As every tenant knows, rent is a racket. Landlords charge occupants of their property not according to what improvements they have installed, but to what renters are willing to pay to have a roof over their heads. A famous economist put it like so: a landlord prices property proportioned not “to what he can afford to take; but to what the farmer can afford to give.” That economist isn’t Karl Marx — it’s Adam Smith in The Wealth of Nations.
It’s this legacy of rent as a form of wealth extraction criticized by classical political economists from Smith to Marx, Mill to Ricardo — now all but forgotten by their mainstream counterparts — that the Rent Assembly in Vancouver will be examining this weekend. “A gathering of renters in a time of siege,” reads the forum’s description. And as anyone who rents in this city, or indeed in any metropolitan area in Canada, can attest, it’s about time.
The Assembly is organized by the most pointed and consistent critical voice against gentrification in Vancouver, The Mainlander, and celebrated experimental poetry and art collective, the Kootenay School of Writing. Conversations and workshops range from poetry readings, discussions of economic theory, and presentations of direct action from an array of local organizers. The full schedule can be found here.
It’s discomfiting how unnoticed the concept of rent is in a city where real estate and housing often dominates the local imagination. Canadians frequently boast of our public health care system, chiding Americans by pointing out that profiting off of something so essential as access to proper medical care is barbaric. Yet the public conversation surrounding rent is usually framed as some sort of equilibrium between landlords some good, some bad — and tenants — some tolerable, some “problems”; as if the fact that housing is a resource essential to human survival and happiness is somehow coincidental rather than fundamental to the tenant-landlord relationship. Talk of provincial rent controls is off the table in British Columbia, as it is across most of the country — with the notable exception of Quebec.
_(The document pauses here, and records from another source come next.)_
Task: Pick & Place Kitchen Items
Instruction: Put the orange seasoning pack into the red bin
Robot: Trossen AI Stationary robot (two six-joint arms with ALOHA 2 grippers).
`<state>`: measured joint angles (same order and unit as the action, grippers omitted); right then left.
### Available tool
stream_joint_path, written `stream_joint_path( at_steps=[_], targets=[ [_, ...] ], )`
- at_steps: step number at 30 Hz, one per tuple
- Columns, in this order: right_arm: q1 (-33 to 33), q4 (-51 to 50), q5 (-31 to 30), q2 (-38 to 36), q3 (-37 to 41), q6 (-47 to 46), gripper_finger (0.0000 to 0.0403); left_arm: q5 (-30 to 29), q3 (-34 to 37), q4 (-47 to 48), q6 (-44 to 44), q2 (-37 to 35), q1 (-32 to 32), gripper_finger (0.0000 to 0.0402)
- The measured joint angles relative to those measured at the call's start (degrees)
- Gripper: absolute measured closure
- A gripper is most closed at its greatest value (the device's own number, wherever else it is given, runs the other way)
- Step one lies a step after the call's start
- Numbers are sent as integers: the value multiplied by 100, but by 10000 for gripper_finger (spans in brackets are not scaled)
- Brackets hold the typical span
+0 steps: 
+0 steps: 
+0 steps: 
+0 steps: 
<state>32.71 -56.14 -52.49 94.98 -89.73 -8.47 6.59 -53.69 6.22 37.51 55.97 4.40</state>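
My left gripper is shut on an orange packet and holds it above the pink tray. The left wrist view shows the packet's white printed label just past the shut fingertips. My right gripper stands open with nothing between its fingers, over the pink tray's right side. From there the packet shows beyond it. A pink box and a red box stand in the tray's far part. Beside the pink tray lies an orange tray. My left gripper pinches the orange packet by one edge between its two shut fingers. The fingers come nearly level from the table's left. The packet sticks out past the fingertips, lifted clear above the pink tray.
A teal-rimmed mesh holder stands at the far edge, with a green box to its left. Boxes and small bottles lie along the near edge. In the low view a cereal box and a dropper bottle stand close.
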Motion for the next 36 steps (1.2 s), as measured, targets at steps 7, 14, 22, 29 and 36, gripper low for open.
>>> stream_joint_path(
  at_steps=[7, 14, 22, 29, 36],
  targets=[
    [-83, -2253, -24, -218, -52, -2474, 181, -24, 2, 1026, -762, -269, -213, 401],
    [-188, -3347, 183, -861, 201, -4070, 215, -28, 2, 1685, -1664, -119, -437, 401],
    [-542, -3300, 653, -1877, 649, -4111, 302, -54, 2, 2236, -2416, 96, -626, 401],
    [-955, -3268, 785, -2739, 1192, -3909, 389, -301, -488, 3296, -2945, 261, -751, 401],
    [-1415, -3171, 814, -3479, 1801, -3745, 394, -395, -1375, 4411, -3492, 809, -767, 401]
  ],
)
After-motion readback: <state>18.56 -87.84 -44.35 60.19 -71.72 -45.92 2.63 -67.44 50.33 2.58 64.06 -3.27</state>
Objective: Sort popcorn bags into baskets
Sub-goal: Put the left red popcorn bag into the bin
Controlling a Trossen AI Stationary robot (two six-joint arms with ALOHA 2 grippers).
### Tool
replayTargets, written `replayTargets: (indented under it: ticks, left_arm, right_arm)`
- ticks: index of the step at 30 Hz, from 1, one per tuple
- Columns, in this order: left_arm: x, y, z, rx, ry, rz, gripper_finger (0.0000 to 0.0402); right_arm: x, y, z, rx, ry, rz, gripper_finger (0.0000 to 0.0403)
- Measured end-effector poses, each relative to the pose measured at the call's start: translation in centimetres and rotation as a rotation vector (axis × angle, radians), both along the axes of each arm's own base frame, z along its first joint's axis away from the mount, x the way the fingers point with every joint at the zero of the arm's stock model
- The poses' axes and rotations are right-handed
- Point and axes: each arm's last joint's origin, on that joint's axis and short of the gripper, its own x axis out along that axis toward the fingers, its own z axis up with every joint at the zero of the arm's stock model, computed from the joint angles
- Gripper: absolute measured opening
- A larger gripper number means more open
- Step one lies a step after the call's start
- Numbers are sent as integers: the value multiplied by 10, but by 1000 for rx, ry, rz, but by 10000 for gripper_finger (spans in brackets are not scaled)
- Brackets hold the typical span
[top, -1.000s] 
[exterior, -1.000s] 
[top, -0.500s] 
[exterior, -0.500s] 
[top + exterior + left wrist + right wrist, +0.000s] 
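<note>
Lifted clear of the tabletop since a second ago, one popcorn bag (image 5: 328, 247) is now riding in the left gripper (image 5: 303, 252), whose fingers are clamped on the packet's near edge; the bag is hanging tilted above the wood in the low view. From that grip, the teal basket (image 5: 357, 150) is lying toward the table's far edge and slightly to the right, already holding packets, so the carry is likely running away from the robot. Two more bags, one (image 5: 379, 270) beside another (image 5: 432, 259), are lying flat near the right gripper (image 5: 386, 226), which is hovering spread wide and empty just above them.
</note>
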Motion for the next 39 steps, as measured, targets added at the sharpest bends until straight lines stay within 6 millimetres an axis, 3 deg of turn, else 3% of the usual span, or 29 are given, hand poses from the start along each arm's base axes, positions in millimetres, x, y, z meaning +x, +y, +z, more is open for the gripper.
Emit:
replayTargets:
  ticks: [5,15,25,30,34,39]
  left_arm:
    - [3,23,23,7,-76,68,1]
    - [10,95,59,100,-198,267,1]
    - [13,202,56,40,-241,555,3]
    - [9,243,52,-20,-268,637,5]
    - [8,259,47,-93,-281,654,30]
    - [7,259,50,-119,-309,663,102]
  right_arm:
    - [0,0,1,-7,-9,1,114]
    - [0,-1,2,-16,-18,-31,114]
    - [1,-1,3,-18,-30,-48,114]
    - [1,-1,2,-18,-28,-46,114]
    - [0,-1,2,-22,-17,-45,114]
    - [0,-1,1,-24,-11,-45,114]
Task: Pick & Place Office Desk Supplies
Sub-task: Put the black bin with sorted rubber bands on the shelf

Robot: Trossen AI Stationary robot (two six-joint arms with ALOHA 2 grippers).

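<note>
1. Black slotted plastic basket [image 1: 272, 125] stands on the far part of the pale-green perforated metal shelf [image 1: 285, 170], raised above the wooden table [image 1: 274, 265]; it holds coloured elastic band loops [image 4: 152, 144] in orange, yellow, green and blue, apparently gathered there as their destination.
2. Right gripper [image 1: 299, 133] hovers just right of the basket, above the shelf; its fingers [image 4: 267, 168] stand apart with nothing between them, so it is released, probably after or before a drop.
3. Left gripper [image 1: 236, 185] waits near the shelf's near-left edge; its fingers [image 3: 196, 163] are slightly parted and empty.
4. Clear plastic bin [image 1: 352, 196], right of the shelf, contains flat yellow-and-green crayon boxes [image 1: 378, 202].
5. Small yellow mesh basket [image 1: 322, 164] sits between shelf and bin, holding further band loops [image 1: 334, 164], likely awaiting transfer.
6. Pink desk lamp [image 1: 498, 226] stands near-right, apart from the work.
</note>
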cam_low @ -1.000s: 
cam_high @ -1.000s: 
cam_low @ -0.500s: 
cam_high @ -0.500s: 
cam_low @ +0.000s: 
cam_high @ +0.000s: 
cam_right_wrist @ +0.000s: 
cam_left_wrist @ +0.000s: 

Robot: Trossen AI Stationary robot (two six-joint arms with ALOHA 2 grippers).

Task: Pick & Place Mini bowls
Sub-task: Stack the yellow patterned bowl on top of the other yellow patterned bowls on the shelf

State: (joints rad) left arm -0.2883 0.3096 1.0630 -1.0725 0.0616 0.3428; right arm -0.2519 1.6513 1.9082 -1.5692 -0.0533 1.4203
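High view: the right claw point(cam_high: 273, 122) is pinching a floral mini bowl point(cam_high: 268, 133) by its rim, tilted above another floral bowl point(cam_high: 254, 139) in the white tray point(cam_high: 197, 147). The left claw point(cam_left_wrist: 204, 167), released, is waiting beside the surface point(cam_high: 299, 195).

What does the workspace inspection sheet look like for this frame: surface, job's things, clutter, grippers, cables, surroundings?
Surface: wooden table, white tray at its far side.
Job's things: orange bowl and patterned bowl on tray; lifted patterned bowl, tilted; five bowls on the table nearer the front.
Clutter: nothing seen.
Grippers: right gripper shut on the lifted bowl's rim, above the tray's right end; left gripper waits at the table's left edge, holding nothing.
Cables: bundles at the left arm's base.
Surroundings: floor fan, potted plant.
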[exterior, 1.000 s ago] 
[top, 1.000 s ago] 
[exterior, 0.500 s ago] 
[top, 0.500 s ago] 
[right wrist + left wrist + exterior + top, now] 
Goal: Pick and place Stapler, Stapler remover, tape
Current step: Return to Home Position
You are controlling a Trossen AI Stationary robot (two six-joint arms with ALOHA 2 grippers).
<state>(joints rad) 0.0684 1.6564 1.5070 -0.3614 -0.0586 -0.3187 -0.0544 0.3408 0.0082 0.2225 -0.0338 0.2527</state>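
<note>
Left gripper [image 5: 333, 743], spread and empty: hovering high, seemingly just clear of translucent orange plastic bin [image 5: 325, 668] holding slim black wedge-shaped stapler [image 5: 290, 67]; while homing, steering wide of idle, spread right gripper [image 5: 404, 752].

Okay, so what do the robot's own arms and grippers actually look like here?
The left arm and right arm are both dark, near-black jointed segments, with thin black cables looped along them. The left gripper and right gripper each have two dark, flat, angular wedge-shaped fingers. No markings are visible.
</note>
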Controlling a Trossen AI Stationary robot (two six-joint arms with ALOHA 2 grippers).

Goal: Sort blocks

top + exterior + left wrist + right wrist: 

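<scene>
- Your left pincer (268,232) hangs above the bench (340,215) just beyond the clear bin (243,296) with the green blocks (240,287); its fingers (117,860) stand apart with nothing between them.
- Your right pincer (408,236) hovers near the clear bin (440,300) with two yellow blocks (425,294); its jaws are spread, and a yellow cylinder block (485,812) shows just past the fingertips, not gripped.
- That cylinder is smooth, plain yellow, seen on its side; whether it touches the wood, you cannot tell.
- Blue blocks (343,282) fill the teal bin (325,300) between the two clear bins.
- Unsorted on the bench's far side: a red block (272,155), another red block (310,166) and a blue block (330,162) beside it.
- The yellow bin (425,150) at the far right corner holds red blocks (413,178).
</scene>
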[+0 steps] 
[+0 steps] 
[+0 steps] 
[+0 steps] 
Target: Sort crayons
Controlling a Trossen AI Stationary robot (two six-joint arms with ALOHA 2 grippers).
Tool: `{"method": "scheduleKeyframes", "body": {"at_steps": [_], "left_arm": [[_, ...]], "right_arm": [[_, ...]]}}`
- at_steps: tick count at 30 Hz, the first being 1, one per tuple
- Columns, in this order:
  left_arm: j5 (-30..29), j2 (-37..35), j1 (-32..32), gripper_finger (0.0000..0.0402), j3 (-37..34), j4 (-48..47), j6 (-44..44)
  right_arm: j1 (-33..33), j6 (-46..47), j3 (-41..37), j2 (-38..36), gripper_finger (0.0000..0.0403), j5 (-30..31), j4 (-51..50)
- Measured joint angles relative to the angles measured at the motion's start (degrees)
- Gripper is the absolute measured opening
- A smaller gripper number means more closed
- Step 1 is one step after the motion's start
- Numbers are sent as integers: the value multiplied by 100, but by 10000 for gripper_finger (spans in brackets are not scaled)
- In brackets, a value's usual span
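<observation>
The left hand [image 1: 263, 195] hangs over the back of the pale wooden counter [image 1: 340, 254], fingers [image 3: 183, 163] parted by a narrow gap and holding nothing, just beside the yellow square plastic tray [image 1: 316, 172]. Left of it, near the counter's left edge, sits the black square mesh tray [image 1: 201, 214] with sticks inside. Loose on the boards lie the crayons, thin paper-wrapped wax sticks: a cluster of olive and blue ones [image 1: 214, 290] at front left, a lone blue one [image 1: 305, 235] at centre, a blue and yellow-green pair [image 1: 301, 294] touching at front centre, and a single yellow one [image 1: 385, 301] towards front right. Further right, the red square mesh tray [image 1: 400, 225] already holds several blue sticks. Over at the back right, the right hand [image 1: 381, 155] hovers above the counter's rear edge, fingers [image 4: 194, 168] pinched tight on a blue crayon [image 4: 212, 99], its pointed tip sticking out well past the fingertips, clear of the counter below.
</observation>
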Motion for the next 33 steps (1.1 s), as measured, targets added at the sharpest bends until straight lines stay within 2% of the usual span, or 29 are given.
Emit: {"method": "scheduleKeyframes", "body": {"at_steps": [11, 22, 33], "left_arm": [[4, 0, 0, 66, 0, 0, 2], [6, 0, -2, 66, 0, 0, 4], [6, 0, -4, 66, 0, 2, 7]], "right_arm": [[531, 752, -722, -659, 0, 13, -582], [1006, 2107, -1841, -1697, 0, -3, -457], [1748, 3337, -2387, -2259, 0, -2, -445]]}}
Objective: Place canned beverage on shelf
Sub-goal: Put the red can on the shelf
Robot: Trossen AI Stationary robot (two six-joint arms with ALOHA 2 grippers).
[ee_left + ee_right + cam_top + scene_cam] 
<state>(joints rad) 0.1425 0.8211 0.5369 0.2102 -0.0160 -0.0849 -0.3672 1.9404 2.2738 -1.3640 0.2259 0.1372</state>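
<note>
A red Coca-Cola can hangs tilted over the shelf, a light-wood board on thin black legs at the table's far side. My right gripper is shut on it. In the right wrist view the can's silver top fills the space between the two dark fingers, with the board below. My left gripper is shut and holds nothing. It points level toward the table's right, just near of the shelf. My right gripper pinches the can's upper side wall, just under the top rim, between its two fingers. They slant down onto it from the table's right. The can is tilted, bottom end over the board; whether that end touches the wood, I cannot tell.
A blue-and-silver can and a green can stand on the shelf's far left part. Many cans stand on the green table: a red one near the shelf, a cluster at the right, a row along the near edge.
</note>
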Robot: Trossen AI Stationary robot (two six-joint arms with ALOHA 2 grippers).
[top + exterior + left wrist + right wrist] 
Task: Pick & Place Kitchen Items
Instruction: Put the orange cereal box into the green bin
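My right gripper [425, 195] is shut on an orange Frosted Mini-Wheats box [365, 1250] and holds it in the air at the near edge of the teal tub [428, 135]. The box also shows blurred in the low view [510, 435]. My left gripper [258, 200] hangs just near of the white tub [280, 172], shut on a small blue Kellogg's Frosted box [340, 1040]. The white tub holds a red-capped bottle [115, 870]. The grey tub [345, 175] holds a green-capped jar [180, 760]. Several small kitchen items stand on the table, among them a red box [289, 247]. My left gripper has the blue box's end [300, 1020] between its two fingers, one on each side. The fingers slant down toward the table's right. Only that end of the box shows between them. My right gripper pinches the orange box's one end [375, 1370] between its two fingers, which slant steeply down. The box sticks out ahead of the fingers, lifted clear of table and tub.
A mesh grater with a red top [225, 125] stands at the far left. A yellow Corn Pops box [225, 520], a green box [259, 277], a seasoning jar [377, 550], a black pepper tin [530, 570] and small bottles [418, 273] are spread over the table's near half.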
Gentrification has become a question of cosmetics or “cleaning up the city” rather than an elemental assault on a person’s right to a home.
UBC Geography professor Elvin Wyly, who will be leading a reading circle on David Harvey to kick off the assembly, has tried to emphasize that rent is a monopoly: “Owners enjoy a collective power in the marketplace by virtue of the fact that they are not renters. Owners’ rights are codified in law and backed up by state protection, and, if necessary, armed police force: owners’ protection is by no means absolute or unconditional, but it is much more than the security given to renters.” The subprime mortgage crisis should have foregrounded the sketchy definitions of who counts as an owner and who a tenant, as well as undercutting the ideological fantasy that success and happiness in middle-class Canada depends on home ownership — but instead rent in Canada remains at once stigmatized, unprotected and invisible.